Resistors in Parallel
Parallel Connection (Figure 3.9):
- Resistors are connected side by side (same ends connected).
- Total current (I) = I₁ + I₂ + I₃.
- Potential difference (V) is the same across all resistors.
- Effective resistance (Rₚ): 1/Rₚ = 1/R₁ + 1/R₂ + 1/R₃ + … + 1/Rₙ.
Features:
- Total resistance decreases (less than the smallest resistance).
- If one resistor fails, others still work (current finds another path).
- Bulbs in parallel shine equally bright.
- Example: R₁ = 15 Ω, R₂ = 20 Ω, R₃ = 10 Ω → 1/Rₚ = 1/15 + 1/20 + 1/10 = 13/60 → Rₚ = 60/13 ≈ 4.615 Ω.
- Example: R₁ = 5 Ω, R₂ = 10 Ω, R₃ = 30 Ω, V = 12 V → I₁ = 2.4 A, I₂ = 1.2 A, I₃ = 0.4 A, I = 4 A, Rₚ = 3 Ω.
Domestic Electrical Connections
Wiring at Home:
- Three wires:
- Live wire (red/brown): Brings current (220 V in India).

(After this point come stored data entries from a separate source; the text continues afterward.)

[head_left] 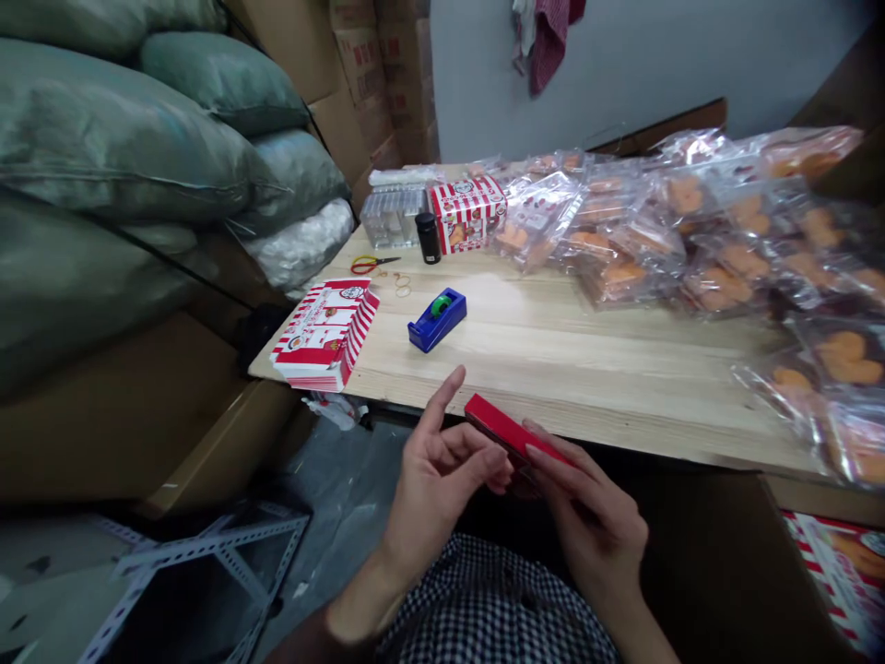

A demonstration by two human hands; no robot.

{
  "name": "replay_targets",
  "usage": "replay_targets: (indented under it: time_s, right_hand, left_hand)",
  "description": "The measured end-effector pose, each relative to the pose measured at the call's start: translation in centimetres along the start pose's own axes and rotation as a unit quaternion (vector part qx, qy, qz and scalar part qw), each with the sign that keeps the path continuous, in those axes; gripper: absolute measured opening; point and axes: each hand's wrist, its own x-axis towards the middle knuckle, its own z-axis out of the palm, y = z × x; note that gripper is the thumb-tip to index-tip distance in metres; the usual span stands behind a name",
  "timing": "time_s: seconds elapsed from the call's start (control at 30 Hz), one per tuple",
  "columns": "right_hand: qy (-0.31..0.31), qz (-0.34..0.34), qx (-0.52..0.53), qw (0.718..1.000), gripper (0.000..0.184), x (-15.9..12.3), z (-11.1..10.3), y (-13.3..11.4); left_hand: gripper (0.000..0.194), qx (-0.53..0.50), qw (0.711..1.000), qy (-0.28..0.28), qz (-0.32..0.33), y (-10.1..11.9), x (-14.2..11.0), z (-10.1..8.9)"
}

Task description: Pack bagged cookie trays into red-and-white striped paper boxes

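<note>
So, which item is in hand?

A flat red box (pixel 508 432) is gripped in the right hand (pixel 587 521), with the fingers (pixel 560 461) laid across its upper face.

State the condition of the left hand (pixel 435 489).

Narrow: partly curled, index finger raised, the other fingertips (pixel 494 456) just beside the box's lower edge. Contact cannot be confirmed from this view.

What lies ahead of the left hand?

On the wooden counter (pixel 587 387), a blue tape dispenser (pixel 437 320) sits directly beyond it. Further out and to its left stands a stack of red-and-white printed cartons (pixel 324 334) at the counter edge. Beyond the dispenser lie red-handled scissors (pixel 374 265), rubber bands (pixel 401 284) and a black canister (pixel 428 237).

And ahead of the right hand?

Clear bags of orange heart-shaped biscuits (pixel 719 240) lie heaped across the counter. Checked cloth (pixel 498 599) shows directly below both hands.
</note>
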Motion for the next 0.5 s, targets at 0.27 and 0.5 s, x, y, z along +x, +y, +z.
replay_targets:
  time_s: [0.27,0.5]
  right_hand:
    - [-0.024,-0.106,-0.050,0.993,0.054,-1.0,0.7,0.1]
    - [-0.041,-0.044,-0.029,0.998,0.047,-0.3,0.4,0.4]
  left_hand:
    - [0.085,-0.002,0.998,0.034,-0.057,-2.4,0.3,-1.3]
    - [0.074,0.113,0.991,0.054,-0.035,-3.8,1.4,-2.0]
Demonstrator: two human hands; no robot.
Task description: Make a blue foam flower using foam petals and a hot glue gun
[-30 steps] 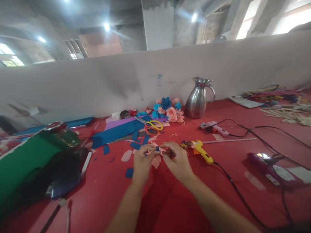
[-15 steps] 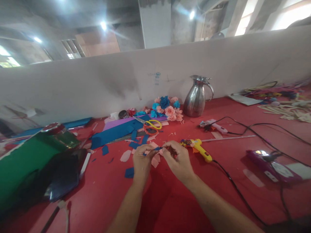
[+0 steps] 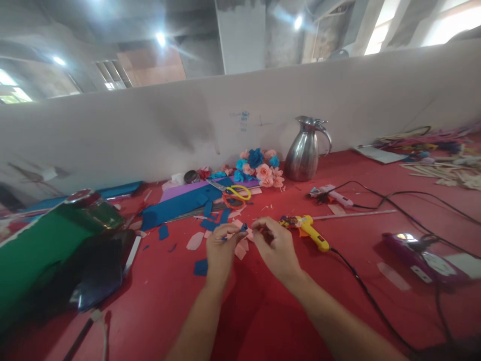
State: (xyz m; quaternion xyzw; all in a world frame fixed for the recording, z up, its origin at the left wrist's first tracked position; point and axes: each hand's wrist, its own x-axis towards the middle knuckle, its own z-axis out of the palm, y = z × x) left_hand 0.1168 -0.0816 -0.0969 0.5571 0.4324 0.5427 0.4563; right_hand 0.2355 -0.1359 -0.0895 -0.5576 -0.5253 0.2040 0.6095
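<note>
Between the thumb and fingertips of my left hand [image 3: 221,245] is a small dark blue piece of crepe paper [image 3: 244,227]. My right hand [image 3: 276,248] is just to the right of it, fingers bent and a little apart, with nothing visible in them. Pink paper pieces [image 3: 241,248] lie on the red table under both hands. Blue paper scraps [image 3: 200,267] are scattered to the left. Beyond the hands, scissors [image 3: 235,193] with yellow and orange handles rest by blue paper strips [image 3: 173,206].
A yellow glue gun [image 3: 313,234] lies right of my right hand, its cord trailing forward. Farther back are paper flowers [image 3: 264,173], a steel jug [image 3: 302,155] and a white glue gun [image 3: 334,195]. A purple power strip [image 3: 424,260] sits right; a green board [image 3: 33,250] left.
My right fingers have come off the blue paper piece and now stand slightly apart from it. My left hand still holds the piece, which looks more bunched and upright.
</note>
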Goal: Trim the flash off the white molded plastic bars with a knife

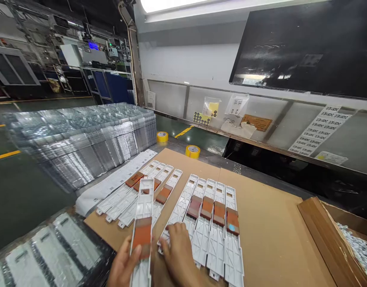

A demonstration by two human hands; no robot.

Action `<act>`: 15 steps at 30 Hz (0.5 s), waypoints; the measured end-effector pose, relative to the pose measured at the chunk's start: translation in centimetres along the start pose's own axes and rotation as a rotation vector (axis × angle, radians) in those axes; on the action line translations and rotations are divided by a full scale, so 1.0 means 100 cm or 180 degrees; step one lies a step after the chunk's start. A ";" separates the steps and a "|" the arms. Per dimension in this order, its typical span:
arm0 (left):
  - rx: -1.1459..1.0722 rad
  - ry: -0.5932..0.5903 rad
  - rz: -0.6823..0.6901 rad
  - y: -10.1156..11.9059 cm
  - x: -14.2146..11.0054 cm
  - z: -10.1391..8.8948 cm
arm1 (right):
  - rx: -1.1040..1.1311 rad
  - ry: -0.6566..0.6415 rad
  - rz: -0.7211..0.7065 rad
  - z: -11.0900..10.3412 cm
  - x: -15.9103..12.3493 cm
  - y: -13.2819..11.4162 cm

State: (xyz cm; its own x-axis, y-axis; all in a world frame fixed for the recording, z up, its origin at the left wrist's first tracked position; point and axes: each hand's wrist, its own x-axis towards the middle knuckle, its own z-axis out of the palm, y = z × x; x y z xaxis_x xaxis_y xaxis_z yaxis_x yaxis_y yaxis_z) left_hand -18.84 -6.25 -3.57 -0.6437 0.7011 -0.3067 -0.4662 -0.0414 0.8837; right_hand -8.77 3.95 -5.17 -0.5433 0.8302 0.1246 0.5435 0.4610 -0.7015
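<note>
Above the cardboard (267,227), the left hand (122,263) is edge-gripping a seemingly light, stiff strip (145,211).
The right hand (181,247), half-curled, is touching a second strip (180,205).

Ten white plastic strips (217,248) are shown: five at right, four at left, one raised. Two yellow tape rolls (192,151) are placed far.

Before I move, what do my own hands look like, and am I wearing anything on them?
Your left hand and right hand are both ungloved. No ring, watch, bracelet or sleeve shows on either, though some fingers are hidden and anything higher up is out of view.
</note>
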 end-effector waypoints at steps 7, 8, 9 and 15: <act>0.0790 -0.0355 0.0445 0.040 0.051 0.002 | -0.0442 0.0040 -0.0417 -0.003 0.000 -0.001; 0.1045 -0.0422 0.0593 0.041 0.058 0.007 | -0.0410 0.0211 -0.0413 -0.018 0.001 0.002; 0.1351 -0.0505 0.0745 0.040 0.064 0.012 | -0.0369 0.0390 -0.0396 -0.036 0.001 0.005; 0.2983 -0.0846 0.1340 0.007 0.100 0.060 | 0.0759 0.1947 0.0545 -0.142 -0.019 0.039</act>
State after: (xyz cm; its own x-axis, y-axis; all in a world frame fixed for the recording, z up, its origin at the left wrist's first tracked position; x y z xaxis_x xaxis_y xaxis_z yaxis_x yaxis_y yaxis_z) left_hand -22.00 4.97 -3.87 -0.4383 0.8957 0.0744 0.4902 0.1689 0.8551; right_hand 3.43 8.57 1.81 0.0358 0.9455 0.3235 0.3956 0.2839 -0.8735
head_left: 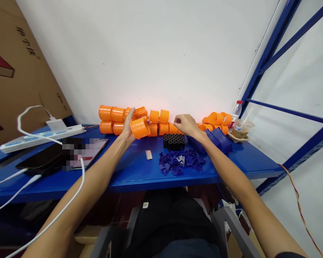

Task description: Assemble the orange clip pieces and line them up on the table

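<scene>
My left hand (127,127) is wrapped round a short orange plastic cylinder (140,128), held tilted above the blue table. Another orange piece (140,112) shows just behind its fingers; whether the hand touches it I cannot tell. Curled fingers mark my right hand (187,124), which hovers at the row of orange cylinders (163,128); what is inside it, if anything, is hidden. Below that hand stand a black block of round tubes (174,141) and a pile of small dark-blue plastic pieces (179,161). Flat blue plates (222,139) lie beside my right wrist.
Stacked orange cylinders (106,113) line the white wall. A small pale strip (149,154) lies on the blue table (134,168). Phones (45,156), a power strip (43,138) and a white cable crossing my left forearm are at left. A bottle (237,110) and cup (240,128) stand right.
</scene>
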Demonstrator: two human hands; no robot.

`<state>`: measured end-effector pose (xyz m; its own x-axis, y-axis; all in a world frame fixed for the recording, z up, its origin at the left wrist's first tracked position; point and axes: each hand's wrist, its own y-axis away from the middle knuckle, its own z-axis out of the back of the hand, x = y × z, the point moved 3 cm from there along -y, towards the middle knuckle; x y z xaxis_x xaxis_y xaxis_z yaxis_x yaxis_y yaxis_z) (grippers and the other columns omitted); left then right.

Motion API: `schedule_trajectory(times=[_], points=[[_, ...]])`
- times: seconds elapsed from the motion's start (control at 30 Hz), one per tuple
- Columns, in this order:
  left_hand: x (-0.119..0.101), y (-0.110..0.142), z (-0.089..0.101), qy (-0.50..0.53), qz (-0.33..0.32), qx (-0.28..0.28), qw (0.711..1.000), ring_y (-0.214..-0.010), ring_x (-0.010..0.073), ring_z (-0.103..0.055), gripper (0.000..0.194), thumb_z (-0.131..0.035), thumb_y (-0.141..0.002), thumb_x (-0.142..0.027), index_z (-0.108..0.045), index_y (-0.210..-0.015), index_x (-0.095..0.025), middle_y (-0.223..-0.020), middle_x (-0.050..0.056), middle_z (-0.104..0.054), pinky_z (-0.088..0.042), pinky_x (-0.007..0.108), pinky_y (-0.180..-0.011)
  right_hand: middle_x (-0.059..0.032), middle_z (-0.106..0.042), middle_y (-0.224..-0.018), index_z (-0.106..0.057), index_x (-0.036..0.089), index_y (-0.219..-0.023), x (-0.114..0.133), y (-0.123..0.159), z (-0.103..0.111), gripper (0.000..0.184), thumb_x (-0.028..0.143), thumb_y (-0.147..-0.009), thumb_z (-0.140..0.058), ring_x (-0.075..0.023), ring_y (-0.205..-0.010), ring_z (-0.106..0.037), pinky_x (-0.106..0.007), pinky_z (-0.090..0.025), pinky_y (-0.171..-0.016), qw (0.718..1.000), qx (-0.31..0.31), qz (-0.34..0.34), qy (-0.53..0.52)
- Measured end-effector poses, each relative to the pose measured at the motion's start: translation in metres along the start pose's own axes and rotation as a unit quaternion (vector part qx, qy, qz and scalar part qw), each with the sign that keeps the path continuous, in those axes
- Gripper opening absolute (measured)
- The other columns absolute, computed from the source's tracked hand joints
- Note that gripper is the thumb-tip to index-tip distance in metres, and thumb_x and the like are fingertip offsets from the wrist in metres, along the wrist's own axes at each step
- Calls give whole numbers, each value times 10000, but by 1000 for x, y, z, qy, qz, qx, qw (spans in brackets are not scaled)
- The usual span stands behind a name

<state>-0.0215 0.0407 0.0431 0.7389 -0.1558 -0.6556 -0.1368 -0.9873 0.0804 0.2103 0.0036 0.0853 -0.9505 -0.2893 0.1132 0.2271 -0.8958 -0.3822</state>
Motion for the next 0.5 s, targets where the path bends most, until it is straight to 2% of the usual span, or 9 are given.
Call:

- Neutral wire (blue/black): Returns current.
- Earth wire (green/yellow): For safety, connected to the ground.
- Appliances are connected in parallel:
- Each gets the same voltage (220 V).
- If one fails, others still work.
Fuse Wire:
- Protects appliances by melting if current is too high.
- Made of a material with a low melting point.
- Common ratings: 1 A, 2 A, 5 A, etc.
Safety Precautions:
- Keep switches/sockets out of children’s reach.
- Don’t touch appliances with wet hands; use rubber soles.
- If someone gets a shock, don’t touch them-turn off the main switch or use a wooden stick to move them.